La raison est aussi simple qu’absurde : conserver la confiance des marchés. S’engager sur la voie de l’austérité, c’est assurer aux créanciers internationaux la réduction des dépenses publiques, et donc le non gonflement démesuré du déficit budgétaire. C’est un peu comme un étudiant dans le besoin qui va promettre à ses parents la gestion raisonnée de son budget, les parents refusant de financer ses excès du samedi soir. Le problème étant que comme l’étudiant est incapable de rester sagement devant « On n’est pas couché » à partir de 23h, l’Etat ne peut espérer revenir à l’équilibre budgétaire en période de récession. La baisse de l’activité s’accompagne automatiquement d’une hausse des dépenses publiques (transferts sociaux, indemnités chômage, etc.) et d’une baisse des rentrées fiscales. Mais les marchés, comme les parents, sont rassurés par les engagements pris par leur débiteur. Et continuent de prêter à des taux compétitifs. Ainsi, la France n’a jamais emprunté à un si faible coût sur les marchés.
Le deuxième tenant d’une politique économique qui fonce droit dans le mur concerne le sujet épineux de l’inflation. Avec l’avènement dans les années 1980 des théories libérales, les autorités monétaires, à savoir les banques centrales, ont largement modifié l’essence même de leurs politiques. Face à l’objectif de croissance économique s’est dressé un nouvel enjeu, celui de la stabilité des prix. Directement inspirées des théories de l’orthodoxie monétaire, le spectre de l’hyperinflation a été agité dans une période où l’inflation à deux chiffres avaient des conséquences dramatiques sur l’économie, notamment celui de la perte de compétitivité des économies nationales soumises à une trop forte inflation. L’Allemagne, traumatisée par son expérience douloureuse de 1923, a largement contribué à universaliser ces thèses anti-inflationnistes. Si bien que la Banque Centrale Européenne a été bâtie sur le modèle de la Bundesbank. Résultat : le seul objectif que la BCE doit se tenir de respecter est celui de la stabilité des prix en ciblant l’inflation à 2%. Fort bien.

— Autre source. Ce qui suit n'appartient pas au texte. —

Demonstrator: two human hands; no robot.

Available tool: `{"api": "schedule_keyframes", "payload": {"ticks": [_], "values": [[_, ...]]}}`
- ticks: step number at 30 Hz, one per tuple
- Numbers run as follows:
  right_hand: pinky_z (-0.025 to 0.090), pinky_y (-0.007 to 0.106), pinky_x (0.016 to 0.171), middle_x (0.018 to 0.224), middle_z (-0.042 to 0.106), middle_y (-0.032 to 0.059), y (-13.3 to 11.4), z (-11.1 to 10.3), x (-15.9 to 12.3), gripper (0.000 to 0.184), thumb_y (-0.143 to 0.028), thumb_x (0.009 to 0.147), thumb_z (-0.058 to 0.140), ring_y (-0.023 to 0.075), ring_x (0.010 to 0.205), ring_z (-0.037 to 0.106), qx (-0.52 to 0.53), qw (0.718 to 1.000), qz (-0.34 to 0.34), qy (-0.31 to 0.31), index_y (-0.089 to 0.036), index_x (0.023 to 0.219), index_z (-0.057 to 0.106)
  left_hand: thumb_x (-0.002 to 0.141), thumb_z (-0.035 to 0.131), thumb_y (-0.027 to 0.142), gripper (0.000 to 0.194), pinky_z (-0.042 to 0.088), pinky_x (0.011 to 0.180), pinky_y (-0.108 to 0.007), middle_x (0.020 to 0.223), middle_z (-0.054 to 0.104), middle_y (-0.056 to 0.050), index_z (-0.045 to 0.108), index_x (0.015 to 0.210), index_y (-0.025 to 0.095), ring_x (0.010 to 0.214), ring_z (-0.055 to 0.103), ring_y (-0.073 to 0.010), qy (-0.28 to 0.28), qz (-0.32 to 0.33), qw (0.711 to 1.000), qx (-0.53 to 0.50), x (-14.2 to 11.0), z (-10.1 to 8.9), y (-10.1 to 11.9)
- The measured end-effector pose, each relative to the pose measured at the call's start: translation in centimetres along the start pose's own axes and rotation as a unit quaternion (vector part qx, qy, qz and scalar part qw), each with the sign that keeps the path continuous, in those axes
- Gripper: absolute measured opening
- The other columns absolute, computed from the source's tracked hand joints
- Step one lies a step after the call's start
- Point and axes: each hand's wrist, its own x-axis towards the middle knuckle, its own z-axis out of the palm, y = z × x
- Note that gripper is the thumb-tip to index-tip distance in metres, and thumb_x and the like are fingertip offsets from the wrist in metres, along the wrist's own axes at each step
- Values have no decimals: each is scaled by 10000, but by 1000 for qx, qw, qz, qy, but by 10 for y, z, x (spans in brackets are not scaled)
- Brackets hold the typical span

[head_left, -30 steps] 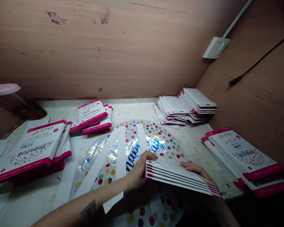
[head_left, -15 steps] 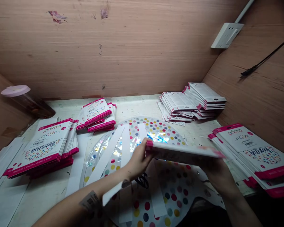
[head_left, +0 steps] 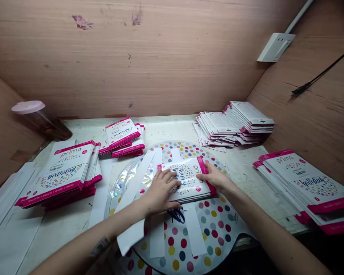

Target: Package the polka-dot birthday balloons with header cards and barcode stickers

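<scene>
A small stack of white and pink balloon packets [head_left: 190, 183], printed "happy birthday", lies sideways across flat foil balloons [head_left: 186, 244] with coloured dots. My left hand [head_left: 162, 187] rests over the stack's left end, fingers spread flat on the top packet. At the other end, my right hand [head_left: 215, 177] grips the pink edge, thumb on top; its other fingers are mostly hidden. White paper strips [head_left: 157, 240] lie on the balloons. One curled strip [head_left: 132, 235] sits under my left forearm, which has a barcode sticker [head_left: 99, 246].
Packet piles stand at left [head_left: 65, 168], back left [head_left: 122, 133], back right [head_left: 235, 124] and right [head_left: 306, 179]. A lidded drink cup [head_left: 43, 120] leans in the left corner. Wooden walls [head_left: 174, 57] enclose the table, with a socket [head_left: 275, 47] and black cable [head_left: 318, 74] at right.
The packet stack was held up, tilted edge-on between both hands; now it lies flat on the balloons. My left hand has spread over its top. The view has shifted slightly.
</scene>
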Motion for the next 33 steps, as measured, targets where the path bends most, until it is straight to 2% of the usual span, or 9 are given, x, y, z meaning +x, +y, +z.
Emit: {"api": "schedule_keyframes", "payload": {"ticks": [3,5,8,13,16,18,24,28,33], "values": [[453,520,951,1282,532,175,-6,-3,-3,671,-214,618,777,392,1226,487,-100,990,-35,98,-172,1230,507,710,768,507,608,286,1091,-631,1409,495,-115,579,1234,264,1342,360,-408,-16,20,999,36,7,7,-3],[334,586,1033,1369,428,187,-17,1,4,701,-224,669,755,428,1328,337,-223,955,-122,156,-182,1308,471,715,754,524,611,307,1074,-626,1416,488,-111,569,1242,274,1334,364,-412,-17,25,999,44,7,12,-6],[346,523,1042,1282,503,152,-40,20,34,471,-271,833,638,345,1276,412,-359,893,-250,104,-187,1281,522,707,756,523,604,294,1077,-624,1409,492,-102,567,1226,278,1329,363,-408,-10,32,998,53,6,16,-8],[487,402,908,1154,599,84,-79,54,98,305,-252,895,608,216,1075,573,-362,887,-284,34,-166,1185,574,691,757,506,595,268,1093,-615,1363,511,-94,567,1200,265,1300,380,-395,0,46,997,69,7,15,-7],[532,336,763,999,647,51,-88,51,100,151,-256,864,654,162,854,624,-354,881,-313,20,-147,967,637,699,739,498,593,320,1076,-571,1367,500,-105,565,1206,245,1286,385,-395,-2,56,995,77,7,14,-7],[525,295,739,920,664,42,-82,42,82,20,-164,828,654,149,804,626,-340,870,-357,17,-158,847,650,698,734,489,590,347,1061,-550,1365,497,-112,566,1203,235,1273,394,-395,1,63,994,85,8,14,-7],[546,356,844,934,733,53,-12,38,6,169,-99,862,579,197,921,668,-311,825,-471,14,-204,869,710,700,728,470,571,372,1038,-523,1284,537,-135,578,1181,202,1214,441,-380,8,77,991,106,9,12,-4],[529,467,953,1114,713,99,23,47,-6,269,-120,923,489,236,1071,645,-306,808,-502,39,-214,1031,717,697,726,475,719,410,1006,-481,1377,485,-192,494,1287,136,1200,471,-360,-3,39,993,107,11,8,1],[518,436,989,1185,671,135,29,47,-23,294,-139,935,474,242,1146,601,-314,787,-530,44,-165,1138,686,740,655,537,871,394,1019,-455,1527,379,-150,372,1442,107,1196,482,-359,-55,45,986,153,14,5,3]]}}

Le consommateur européen est donc ravi de constater qu’une telle politique a empêché aux prix de gonfler, comme le montre si bien le cas du marché de l’immobilier en Espagne. Ah non, veuillez m’excuser, les prix de l’immobilier ne sont pas pris en compte dans le calcul de l’inflation puisqu’ils sont considérés comme un « investissement ». C’est vrai que le terme d’« investissement » semble plus approprié pour qualifier les dépenses en logement sur le marché locatif parisien. Mais, je m’égare.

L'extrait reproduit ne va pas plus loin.